Nous aimerions en savoir plus sur la manière dont ce plan sera déployé dans les territoires. S'agira-t-il de crédits déconcentrés aux Drac, en fonction de leurs besoins et de leurs demandes ? Elles n'ont pas toujours les moyens de procéder à des expertises notamment dans les communes très rurales, isolées, où il est difficile de se déplacer et d'accompagner les élus. Quelle sera la méthode pour définir les crédits octroyés : ceux-ci seront-ils définis de manière centralisée, en fonction des besoins du terrain ou selon d'autres critères, tels que le nombre d'habitants, etc. ?

Demain, avec Else Joseph et Monique de Marco, nous rendrons les conclusions de notre rapport sur la loi relative à la liberté de la création, à l'architecture et au patrimoine, dite loi LCAP. Nos auditions ont révélé un nombre important d'atteintes à la liberté de la création. Cela pose la question de l'effectivité de la loi. Avez-vous été alertée sur ce sujet ? Envisagez-vous d'intervenir pour essayer de comprendre ce qui se passe ?

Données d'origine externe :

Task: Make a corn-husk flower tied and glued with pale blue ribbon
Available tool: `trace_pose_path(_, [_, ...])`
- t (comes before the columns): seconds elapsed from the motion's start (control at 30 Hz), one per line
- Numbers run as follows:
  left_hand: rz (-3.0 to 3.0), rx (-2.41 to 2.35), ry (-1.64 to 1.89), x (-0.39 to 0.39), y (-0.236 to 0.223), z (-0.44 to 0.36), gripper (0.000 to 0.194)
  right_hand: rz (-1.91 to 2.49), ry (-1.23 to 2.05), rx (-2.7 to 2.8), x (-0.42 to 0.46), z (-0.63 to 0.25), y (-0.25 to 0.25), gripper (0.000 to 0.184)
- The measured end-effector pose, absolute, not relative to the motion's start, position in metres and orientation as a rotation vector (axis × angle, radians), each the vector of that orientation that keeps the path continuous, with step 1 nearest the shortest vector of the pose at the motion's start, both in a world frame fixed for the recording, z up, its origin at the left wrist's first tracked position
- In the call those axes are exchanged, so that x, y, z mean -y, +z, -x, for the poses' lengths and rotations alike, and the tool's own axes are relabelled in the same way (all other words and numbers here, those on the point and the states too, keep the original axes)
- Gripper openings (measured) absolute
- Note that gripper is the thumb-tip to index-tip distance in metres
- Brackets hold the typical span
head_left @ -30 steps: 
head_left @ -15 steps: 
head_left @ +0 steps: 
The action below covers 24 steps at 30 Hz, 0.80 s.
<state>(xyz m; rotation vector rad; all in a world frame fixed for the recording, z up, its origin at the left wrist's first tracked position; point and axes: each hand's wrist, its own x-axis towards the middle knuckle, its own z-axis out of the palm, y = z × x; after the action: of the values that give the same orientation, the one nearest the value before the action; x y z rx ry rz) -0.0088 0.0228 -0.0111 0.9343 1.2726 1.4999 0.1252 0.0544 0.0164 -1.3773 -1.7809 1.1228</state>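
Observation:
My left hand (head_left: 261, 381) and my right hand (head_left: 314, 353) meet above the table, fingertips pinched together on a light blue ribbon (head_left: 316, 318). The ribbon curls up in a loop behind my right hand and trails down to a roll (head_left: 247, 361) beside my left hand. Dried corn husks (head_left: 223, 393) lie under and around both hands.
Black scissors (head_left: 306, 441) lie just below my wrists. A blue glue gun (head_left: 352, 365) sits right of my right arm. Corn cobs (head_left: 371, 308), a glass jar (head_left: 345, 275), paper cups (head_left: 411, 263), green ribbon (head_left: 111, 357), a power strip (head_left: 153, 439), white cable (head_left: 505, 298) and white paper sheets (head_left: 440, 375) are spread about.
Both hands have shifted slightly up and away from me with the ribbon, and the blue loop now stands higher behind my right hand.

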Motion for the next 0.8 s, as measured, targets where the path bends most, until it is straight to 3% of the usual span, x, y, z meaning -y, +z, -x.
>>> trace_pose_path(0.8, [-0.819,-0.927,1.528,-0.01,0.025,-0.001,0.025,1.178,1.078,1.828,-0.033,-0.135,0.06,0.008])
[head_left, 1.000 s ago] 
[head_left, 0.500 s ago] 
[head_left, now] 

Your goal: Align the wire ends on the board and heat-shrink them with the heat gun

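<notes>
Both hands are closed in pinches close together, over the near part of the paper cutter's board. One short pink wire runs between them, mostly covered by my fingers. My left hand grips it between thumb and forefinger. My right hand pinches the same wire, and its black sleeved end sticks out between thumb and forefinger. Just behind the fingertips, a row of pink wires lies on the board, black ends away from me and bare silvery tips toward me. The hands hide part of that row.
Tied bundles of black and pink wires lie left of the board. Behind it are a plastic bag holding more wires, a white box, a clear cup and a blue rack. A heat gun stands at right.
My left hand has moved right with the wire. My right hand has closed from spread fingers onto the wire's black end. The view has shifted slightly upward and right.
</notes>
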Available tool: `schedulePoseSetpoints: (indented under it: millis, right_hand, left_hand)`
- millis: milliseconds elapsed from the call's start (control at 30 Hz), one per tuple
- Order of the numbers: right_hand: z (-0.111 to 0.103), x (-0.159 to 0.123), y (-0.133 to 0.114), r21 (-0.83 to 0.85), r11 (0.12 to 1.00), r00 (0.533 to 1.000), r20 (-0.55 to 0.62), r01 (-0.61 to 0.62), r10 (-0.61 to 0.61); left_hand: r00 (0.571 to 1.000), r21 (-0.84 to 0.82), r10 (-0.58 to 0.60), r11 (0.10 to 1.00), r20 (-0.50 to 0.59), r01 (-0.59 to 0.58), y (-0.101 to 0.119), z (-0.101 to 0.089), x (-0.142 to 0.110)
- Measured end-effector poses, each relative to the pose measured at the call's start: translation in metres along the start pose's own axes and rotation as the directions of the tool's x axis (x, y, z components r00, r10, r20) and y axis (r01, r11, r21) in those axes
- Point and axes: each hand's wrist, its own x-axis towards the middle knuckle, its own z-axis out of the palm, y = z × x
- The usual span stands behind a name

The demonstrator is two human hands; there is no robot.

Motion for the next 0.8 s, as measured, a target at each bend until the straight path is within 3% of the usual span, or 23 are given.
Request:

Mme Monique de Marco. - Une baisse des crédits de l'audiovisuel public de 50 millions est envisagée l'année prochaine. Dans le cadre de la réforme de l'audiovisuel public, une holding devrait être créée. Quel sera son financement ? Bénéficiera-t-elle de moyens spécifiques ? Des crédits supplémentaires sont-ils prévus ou bien la réforme se fera-t-elle à moyens constants ?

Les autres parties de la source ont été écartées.